→ **About this exercise**
From the listing below, output the lines between the one with "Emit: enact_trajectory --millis" and the one with "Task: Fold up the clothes", including those two, and nothing else. Pictures are not copied.

^^^^^^^^^^^^^^^^

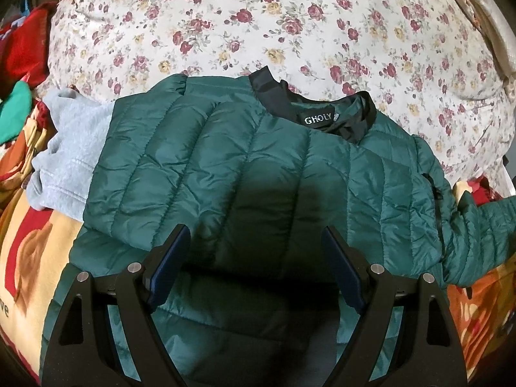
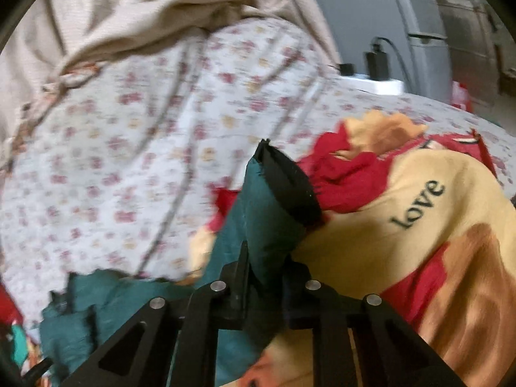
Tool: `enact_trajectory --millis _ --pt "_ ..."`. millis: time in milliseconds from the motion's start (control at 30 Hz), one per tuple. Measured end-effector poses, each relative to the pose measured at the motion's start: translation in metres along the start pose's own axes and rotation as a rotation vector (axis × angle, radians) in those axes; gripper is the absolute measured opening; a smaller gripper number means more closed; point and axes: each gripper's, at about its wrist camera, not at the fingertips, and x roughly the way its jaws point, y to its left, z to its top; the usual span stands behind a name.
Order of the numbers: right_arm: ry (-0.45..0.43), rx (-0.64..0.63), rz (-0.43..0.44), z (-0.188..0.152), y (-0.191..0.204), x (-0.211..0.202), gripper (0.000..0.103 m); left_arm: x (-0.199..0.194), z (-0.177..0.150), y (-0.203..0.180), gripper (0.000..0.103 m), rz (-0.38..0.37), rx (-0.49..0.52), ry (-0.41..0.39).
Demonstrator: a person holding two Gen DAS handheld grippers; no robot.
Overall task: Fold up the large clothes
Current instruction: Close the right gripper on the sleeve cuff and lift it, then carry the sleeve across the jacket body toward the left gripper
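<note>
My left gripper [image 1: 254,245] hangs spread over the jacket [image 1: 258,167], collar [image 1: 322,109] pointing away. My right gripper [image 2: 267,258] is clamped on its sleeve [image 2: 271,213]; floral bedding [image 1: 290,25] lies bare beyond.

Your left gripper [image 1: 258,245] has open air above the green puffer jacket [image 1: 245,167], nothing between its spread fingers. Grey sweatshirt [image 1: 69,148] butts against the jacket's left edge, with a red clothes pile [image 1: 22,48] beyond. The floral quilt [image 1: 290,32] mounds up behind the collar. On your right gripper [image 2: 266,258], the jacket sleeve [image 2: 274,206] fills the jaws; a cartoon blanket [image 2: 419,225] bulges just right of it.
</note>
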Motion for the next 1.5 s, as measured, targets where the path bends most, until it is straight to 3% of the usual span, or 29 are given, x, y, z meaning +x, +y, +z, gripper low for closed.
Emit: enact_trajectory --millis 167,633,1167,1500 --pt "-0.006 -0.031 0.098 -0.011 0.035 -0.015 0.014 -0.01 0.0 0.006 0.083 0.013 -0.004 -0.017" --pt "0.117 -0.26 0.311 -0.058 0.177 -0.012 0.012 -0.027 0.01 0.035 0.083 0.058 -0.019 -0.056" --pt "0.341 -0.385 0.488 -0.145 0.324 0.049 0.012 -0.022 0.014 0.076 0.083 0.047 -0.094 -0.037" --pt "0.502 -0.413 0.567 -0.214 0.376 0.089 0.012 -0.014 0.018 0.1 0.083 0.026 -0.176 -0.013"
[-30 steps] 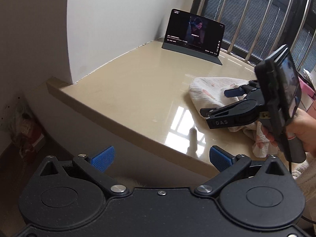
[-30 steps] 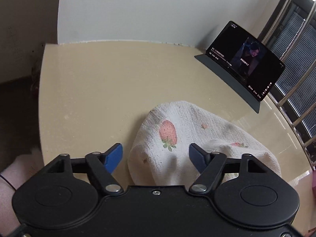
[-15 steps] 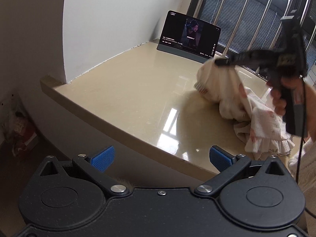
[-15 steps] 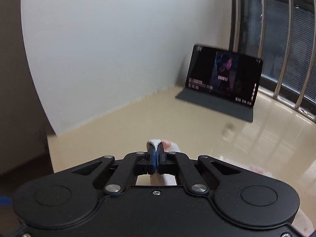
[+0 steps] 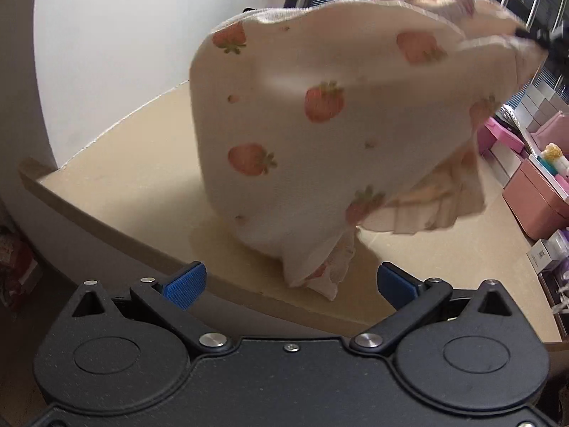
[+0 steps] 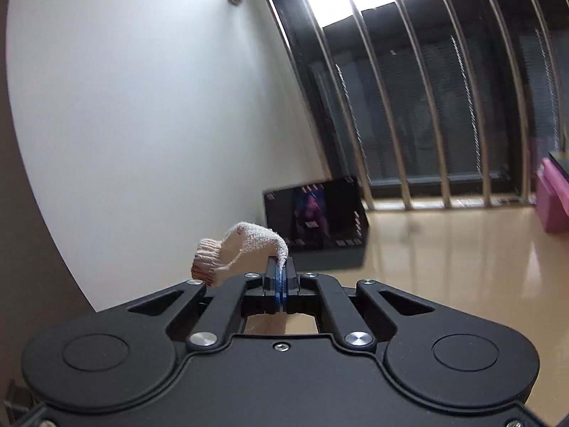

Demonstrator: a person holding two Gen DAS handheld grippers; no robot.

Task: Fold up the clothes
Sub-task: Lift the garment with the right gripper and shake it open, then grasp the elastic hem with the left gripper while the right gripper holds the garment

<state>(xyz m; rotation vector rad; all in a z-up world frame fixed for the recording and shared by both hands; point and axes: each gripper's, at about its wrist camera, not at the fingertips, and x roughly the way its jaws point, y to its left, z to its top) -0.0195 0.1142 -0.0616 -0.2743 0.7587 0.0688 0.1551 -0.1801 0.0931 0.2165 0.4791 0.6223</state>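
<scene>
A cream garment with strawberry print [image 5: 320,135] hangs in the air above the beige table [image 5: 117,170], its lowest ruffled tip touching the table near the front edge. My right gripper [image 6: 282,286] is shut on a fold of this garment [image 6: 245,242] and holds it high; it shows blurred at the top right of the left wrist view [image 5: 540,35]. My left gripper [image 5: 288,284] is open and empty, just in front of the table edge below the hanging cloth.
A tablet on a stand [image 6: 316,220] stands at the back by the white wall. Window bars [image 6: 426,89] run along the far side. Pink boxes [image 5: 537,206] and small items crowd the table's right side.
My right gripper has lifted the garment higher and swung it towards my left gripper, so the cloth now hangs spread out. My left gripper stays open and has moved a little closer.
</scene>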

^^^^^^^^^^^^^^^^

→ **Exercise answer**
Emit: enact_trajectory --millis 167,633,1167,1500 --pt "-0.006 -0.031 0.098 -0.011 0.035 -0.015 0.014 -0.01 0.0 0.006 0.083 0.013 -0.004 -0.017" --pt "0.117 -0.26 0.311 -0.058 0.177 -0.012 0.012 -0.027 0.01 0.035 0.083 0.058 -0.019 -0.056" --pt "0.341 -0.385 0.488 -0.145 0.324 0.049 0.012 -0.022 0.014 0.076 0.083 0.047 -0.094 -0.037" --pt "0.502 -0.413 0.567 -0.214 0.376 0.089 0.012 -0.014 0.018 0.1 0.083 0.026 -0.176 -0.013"
[-30 steps] 
[-30 steps] 
[-15 steps] 
[-15 steps] 
[+0 steps] 
[+0 steps] 

Demonstrator: a person holding two Gen DAS handheld grippers; no robot.

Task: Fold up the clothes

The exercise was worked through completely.